WHAT TO PRODUCE:
Copy the listing below line for line, starting at its first line and ending with the line that has "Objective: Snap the" in it. Add nothing.

PROVIDED DATA:
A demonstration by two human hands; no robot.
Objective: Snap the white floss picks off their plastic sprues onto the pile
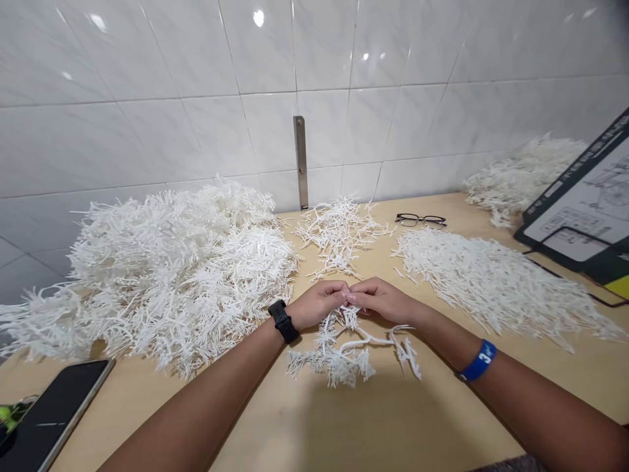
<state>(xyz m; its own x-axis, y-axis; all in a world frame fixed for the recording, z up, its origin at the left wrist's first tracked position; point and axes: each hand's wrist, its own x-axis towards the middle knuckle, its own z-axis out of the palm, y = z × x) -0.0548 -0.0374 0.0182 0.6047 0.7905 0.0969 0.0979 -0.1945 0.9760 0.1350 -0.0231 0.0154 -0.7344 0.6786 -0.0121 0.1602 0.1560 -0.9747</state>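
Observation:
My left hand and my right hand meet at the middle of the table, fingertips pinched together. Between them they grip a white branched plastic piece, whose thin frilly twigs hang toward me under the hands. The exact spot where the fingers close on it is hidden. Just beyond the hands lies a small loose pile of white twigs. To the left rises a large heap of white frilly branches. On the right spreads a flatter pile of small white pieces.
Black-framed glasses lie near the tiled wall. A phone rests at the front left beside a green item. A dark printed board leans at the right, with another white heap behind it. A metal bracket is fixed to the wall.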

TASK RESPONSE:
A demonstration by two human hands; no robot.
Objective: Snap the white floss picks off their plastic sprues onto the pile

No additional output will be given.